Check out our latest analysis for Aurubis
Taking into account the latest results, the most recent consensus for Aurubis from eight analysts is for revenues of €17.3b in 2024. If met, it would imply a credible 4.3% increase on its revenue over the past 12 months. Statutory earnings per share are predicted to jump 114% to €7.79. In the lead-up to this report, the analysts had been modelling revenues of €17.8b and earnings per share (EPS) of €7.65 in 2024. So it looks like the analysts have become a bit less optimistic after the latest results announcement, with revenues expected to fall even as the company is supposed to maintain EPS.
The average price target was steady at €76.78even though revenue estimates declined; likely suggesting the analysts place a higher value on earnings. That's not the only conclusion we can draw from this data however, as some investors also like to consider the spread in estimates when evaluating analyst price targets. The most optimistic Aurubis analyst has a price target of €90.00 per share, while the most pessimistic values it at €60.00. This shows there is still a bit of diversity in estimates, but analysts don't appear to be totally split on the stock as though it might be a success or failure situation.
Taking a look at the bigger picture now, one of the ways we can understand these forecasts is to see how they compare to both past performance and industry growth estimates. We can infer from the latest estimates that forecasts expect a continuation of Aurubis'historical trends, as the 8.8% annualised revenue growth to the end of 2024 is roughly in line with the 10% annual growth over the past five years. Compare this with the broader industry, which analyst estimates (in aggregate) suggest will see revenues grow 1.7% annually. So it's pretty clear that Aurubis is forecast to grow substantially faster than its industry.
The Bottom Line
The most important thing to take away is that there's been no major change in sentiment, with the analysts reconfirming that the business is performing in line with their previous earnings per share estimates. Regrettably, they also downgraded their revenue estimates, but the latest forecasts still imply the business will grow faster than the wider industry. Even so, earnings per share are more important to the intrinsic value of the business. The consensus price target held steady at €76.78, with the latest estimates not enough to have an impact on their price targets.
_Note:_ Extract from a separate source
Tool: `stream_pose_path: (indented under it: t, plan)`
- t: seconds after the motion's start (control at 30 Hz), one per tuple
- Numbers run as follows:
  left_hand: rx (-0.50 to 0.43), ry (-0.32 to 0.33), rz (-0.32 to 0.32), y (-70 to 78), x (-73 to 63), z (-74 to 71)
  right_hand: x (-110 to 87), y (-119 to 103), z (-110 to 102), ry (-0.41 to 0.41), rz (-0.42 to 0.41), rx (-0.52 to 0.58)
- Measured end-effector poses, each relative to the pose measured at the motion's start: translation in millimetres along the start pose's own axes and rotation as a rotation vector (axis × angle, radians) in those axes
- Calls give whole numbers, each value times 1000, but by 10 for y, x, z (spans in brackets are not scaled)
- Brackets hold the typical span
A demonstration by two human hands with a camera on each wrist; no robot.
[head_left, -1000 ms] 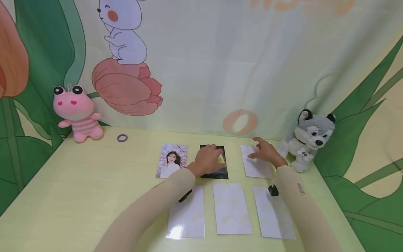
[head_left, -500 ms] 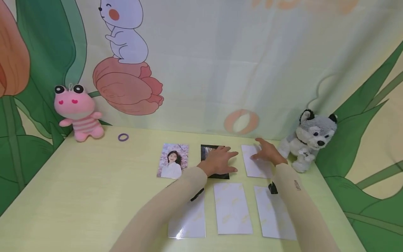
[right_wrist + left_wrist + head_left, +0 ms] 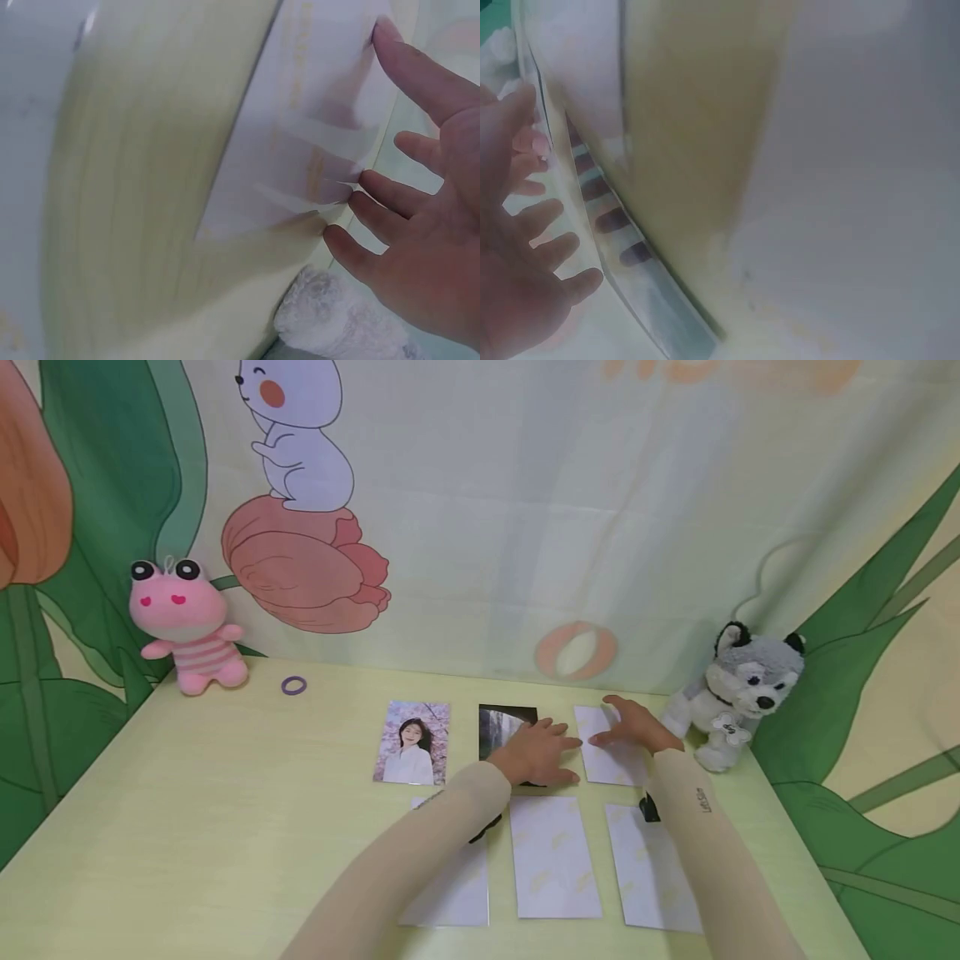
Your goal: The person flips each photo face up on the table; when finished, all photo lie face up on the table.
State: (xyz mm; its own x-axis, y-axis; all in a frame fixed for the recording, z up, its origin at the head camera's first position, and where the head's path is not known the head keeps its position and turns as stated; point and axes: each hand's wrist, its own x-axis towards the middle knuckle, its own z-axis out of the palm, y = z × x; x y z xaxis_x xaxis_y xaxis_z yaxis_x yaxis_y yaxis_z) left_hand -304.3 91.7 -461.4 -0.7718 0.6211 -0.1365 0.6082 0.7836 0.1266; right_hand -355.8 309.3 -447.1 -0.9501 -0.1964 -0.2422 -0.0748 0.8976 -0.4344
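My left hand hovers over or rests on the right part of a dark waterfall photo. Its fingers are spread, their tips near the left edge of a white-backed card; contact is unclear. My right hand is at that card, and in the right wrist view its fingertips touch or nearly touch the card's edge. The card lies flat on the table. Spread fingers of the left hand show above the shiny photo in the left wrist view.
A portrait photo lies to the left. In the front row are three white-backed cards, the middle one fully visible. A purple ring, a pink frog plush and a husky plush sit toward the back.
My left hand has slid right across the dark photo toward the white card, baring the waterfall picture. The right hand stays at the card, its fingers lowered slightly.
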Motion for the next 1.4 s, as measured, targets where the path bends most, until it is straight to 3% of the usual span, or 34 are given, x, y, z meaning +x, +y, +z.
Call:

Keeping that in mind, we still think that the longer term trajectory of the business is much more important for investors to consider. We have estimates - from multiple Aurubis analysts - going out to 2026, and you can see them free on our platform here.
That said, it's still necessary to consider the ever-present spectre of investment risk. We've identified 3 warning signs with Aurubis , and understanding these should be part of your investment process.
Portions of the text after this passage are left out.